Let a copy of this resolution be forwarded to the Honorable, the Secretary of Justice, for whatever action he may
deem proper to take in the premises against Morton F. Meads who is an alien.

Let another copy of this resolution be forwarded to the Honorable, the Solicitor General, for such action as he may
deem proper in relation to the disbarment or suspension of Attys. Vicente L. Santiago, Jose Beltran Sotto and
Juanito M. Caling.

The Clerk of this Court is hereby directed to append a copy of this decision to the personal records of Attorneys
Vicente L. Santiago, Jose Beltran Sotto and Juanito M. Caling. So ordered.

Reyes, J.B.L., Dizon, Makalintal, Zaldivar and Fernando, JJ., concur.

Concepcion C.J., Castro, Teehankee and Barredo, JJ., took no part.

Footnotes

* Editor's Note: See main decision in 24 SCRA 491-495.

1 People ex rel. Karlin vs.
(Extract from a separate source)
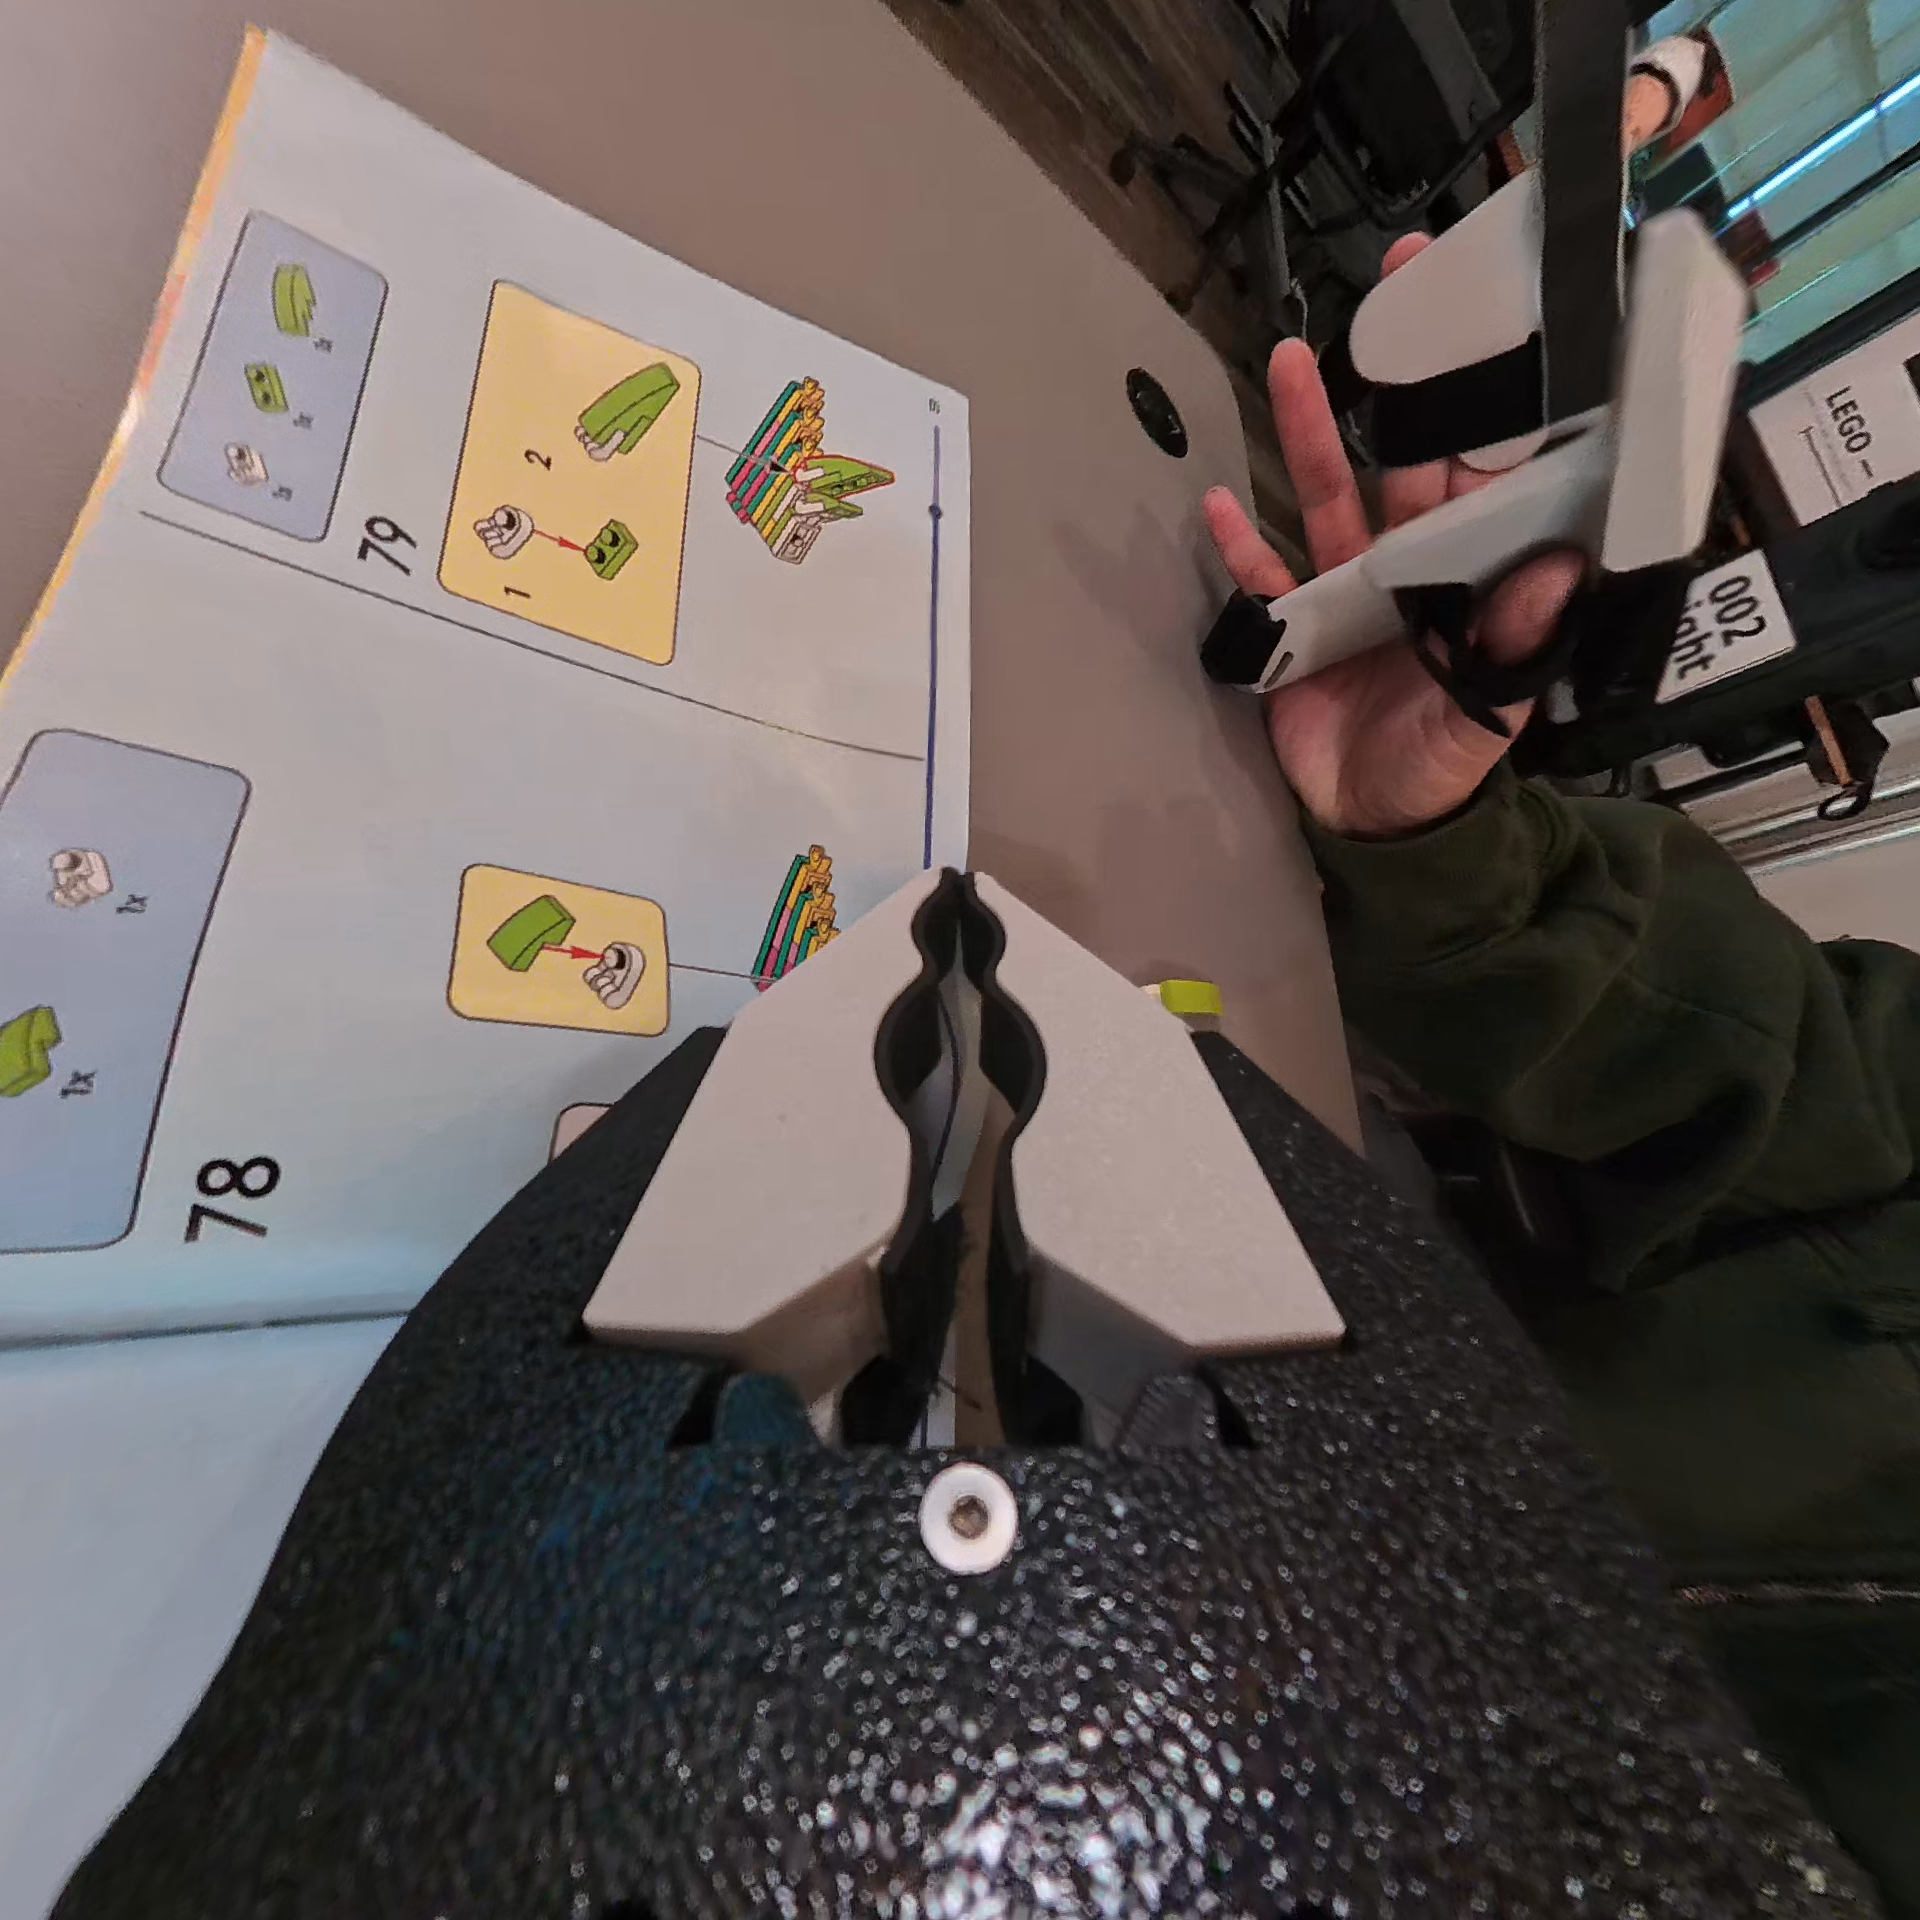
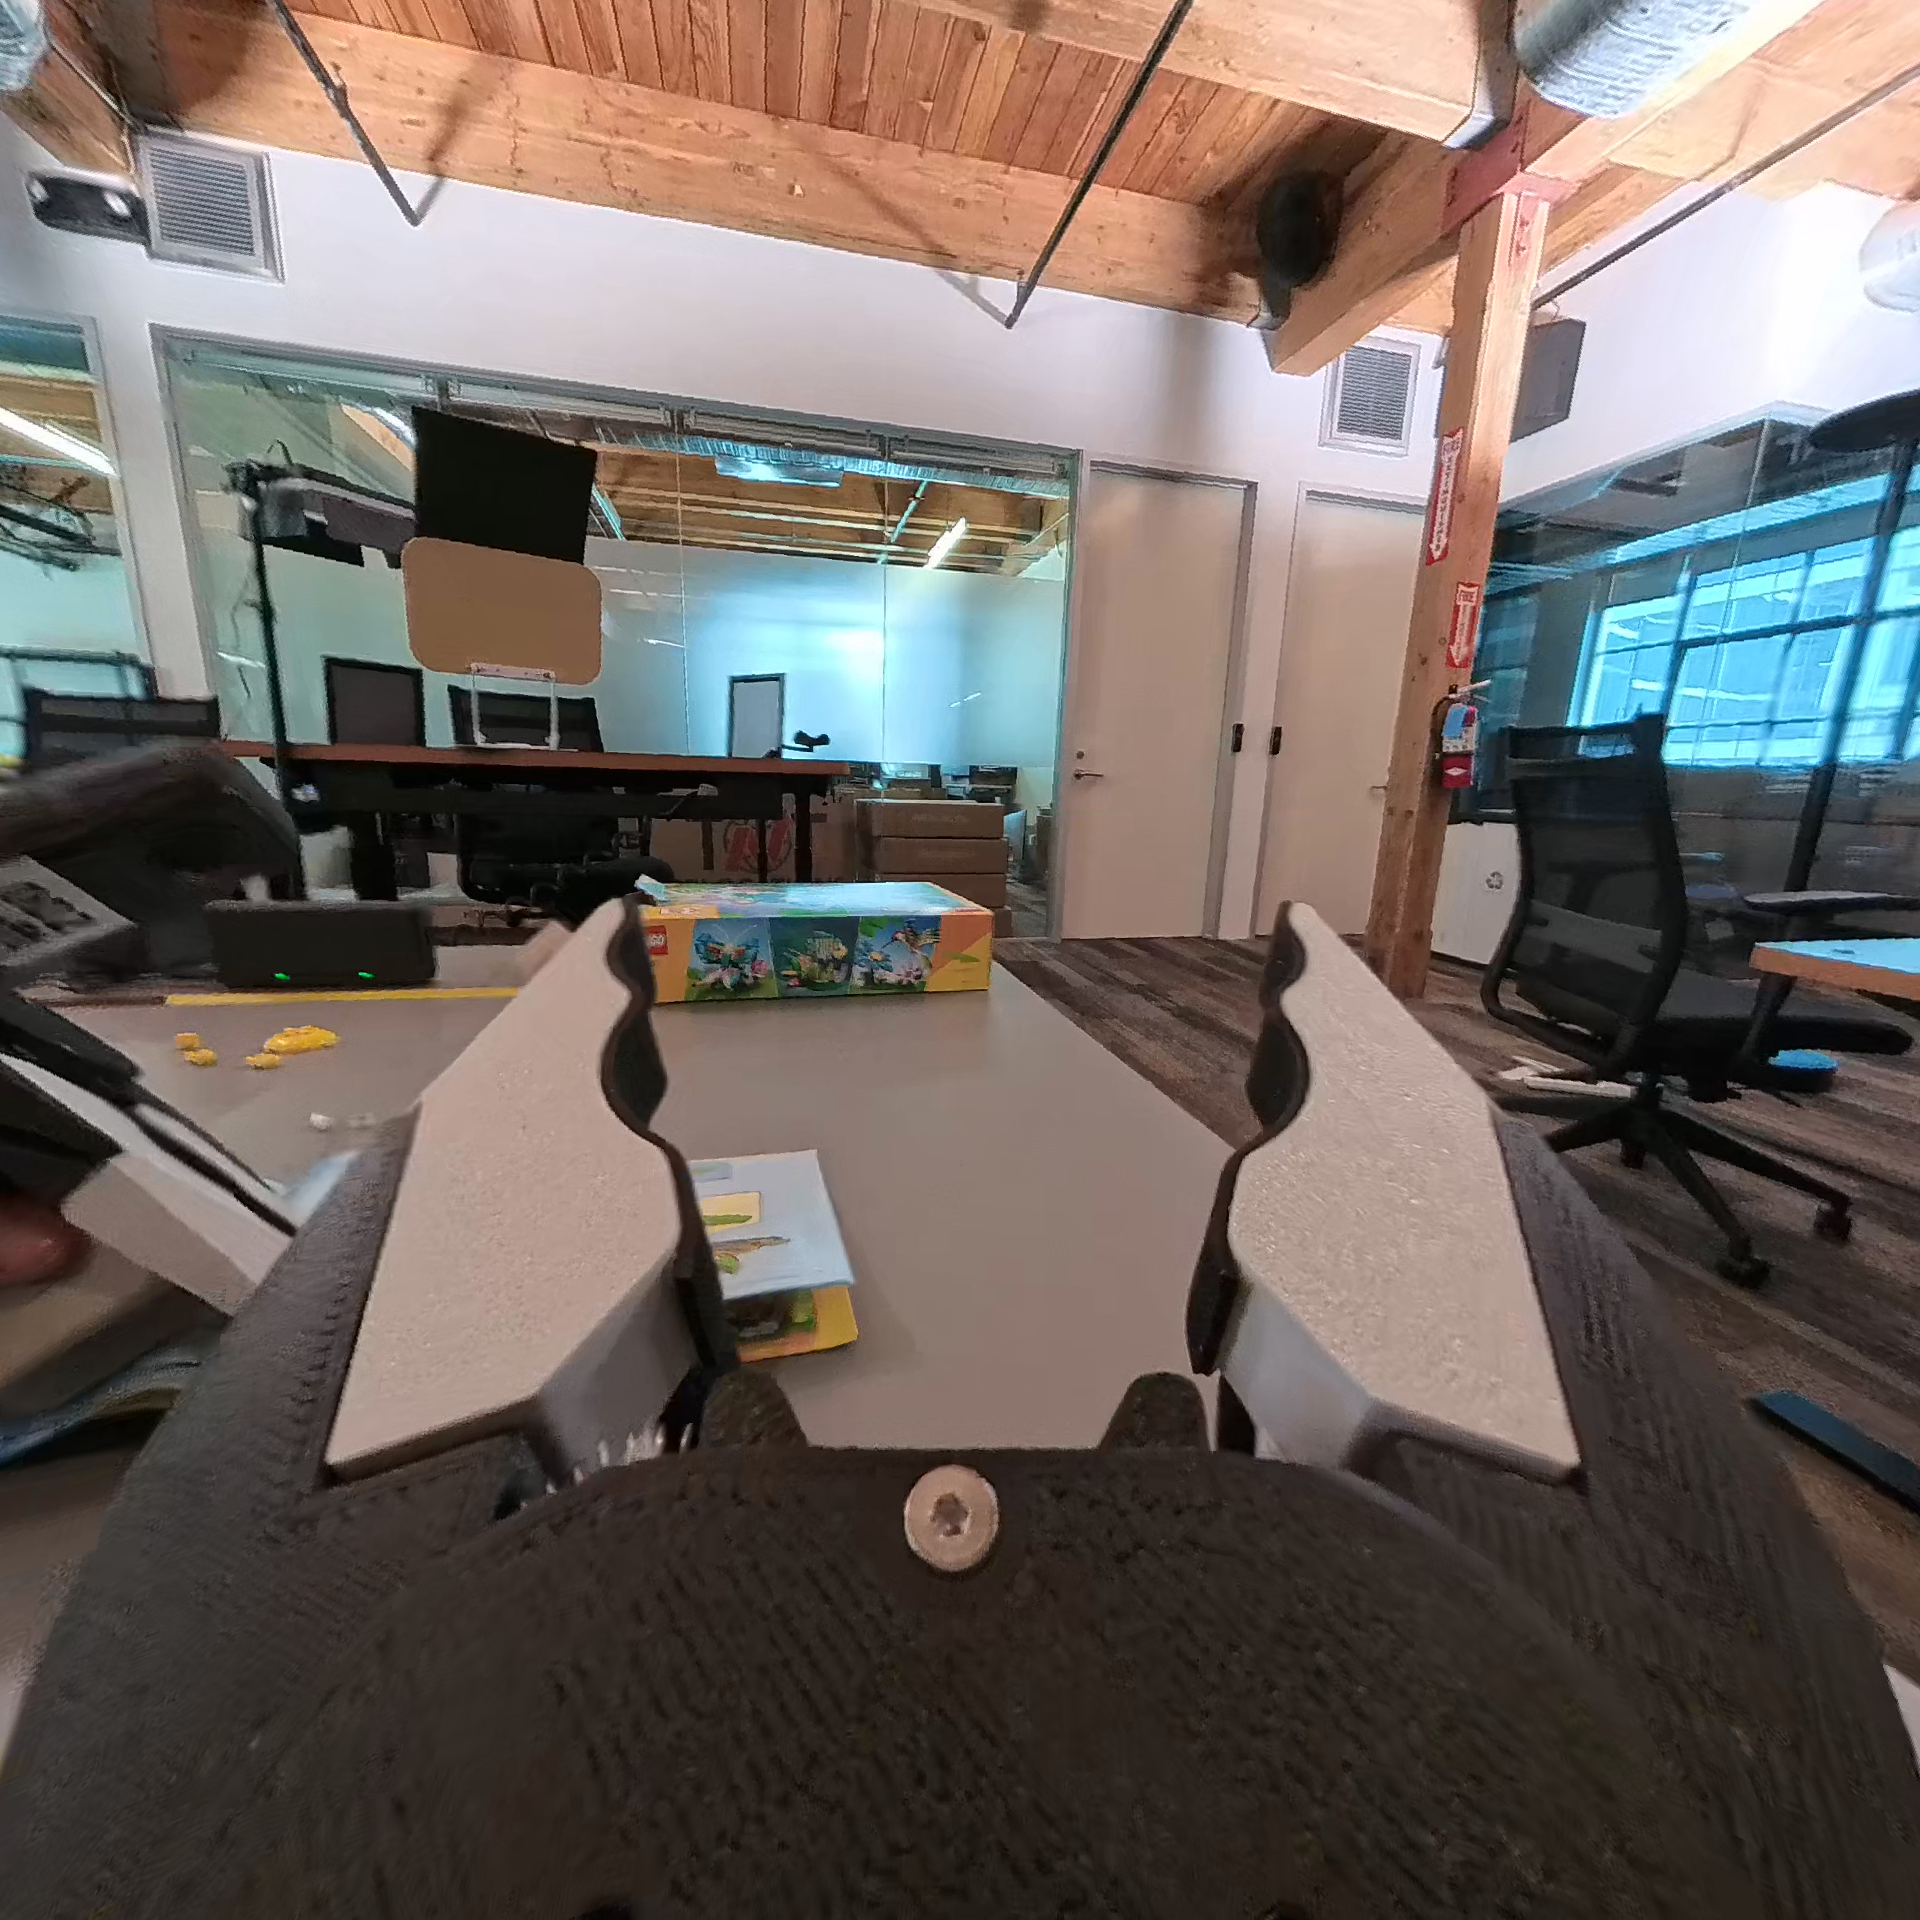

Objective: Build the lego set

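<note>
My left tool [image 1: 961, 883] is fully closed with nothing between the fingers, hovering right over the open instruction booklet [image 1: 499, 644] on the grey table [image 1: 1049, 312]. A small lime green piece [image 1: 1188, 997] peeks out just past its right finger. My right tool [image 2: 951, 997] has its jaws spread wide apart and empty, held above the table and pointing across the room. Through the gap I can see another booklet [image 2: 774, 1247] lying flat, and farther back the lego box [image 2: 821, 940] near the table's far edge. Some loose yellow pieces [image 2: 281, 1042] sit off to the left. In the left wrist view, a hand [image 1: 1382, 665] is open against the right tool's handle.
</note>
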Tool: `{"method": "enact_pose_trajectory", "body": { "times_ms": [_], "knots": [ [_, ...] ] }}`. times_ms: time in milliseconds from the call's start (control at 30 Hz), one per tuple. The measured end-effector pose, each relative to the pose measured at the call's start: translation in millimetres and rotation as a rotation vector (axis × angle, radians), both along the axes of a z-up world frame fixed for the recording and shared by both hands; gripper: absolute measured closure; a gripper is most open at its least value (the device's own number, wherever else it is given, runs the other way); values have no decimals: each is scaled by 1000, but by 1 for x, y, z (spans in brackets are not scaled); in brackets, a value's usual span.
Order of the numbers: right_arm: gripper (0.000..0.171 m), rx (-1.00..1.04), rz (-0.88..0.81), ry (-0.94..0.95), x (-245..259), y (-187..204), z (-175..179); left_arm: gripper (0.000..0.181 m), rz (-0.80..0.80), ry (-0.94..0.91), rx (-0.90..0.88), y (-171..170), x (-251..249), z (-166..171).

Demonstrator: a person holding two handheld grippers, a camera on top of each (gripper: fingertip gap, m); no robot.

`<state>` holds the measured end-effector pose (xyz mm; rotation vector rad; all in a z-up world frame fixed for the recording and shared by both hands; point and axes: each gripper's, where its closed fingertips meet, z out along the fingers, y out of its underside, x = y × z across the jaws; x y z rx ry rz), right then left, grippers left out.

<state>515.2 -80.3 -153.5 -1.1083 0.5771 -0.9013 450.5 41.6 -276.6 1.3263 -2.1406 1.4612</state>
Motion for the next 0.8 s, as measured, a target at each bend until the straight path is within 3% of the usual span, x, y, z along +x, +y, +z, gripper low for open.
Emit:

Culkin, 60 A.L.R. 851, 855.

2 In re Sotto, 82 Phil. 595, 602.

3 Malcolm, Legal and Judicial Ethics, 1949 ed., p. 160.

4 People vs. Carillo, 77 Phil. 572, 580.

5 5 Martin, Rules of Court in the Philippines, 1966 ed., p. 69, citing In re Kelly, 243 F. 696, 706.

6 Malcolm, op. cit., p. 161.

7 Ibid., pp. 161-162; emphasis supplied.

8 Section 3(d), Rule 71, provides:

SEC. 3. Indirect contempts to be punished after charge and hearing.—After charge in writing has been
filed, and an opportunity given to the accused to be heard by himself or counsel, a person guilty of any
of the following acts may be punished for contempt:

xxx xxx xxx

(d) Any improper conduct tending, directly or indirectly, to impede, obstruct, or degrade the
administration of justice;

xxx xxx xxx

9 5 Martin, op. cit., p. 97.

10 Section 20(f), Rule 138, Rules of Court.

11 Section 5(d), Rule 135, Rules of Court.

12 Emphasis supplied.

13 Decision of July 31, 1968, p. 3, Rollo, p. 387.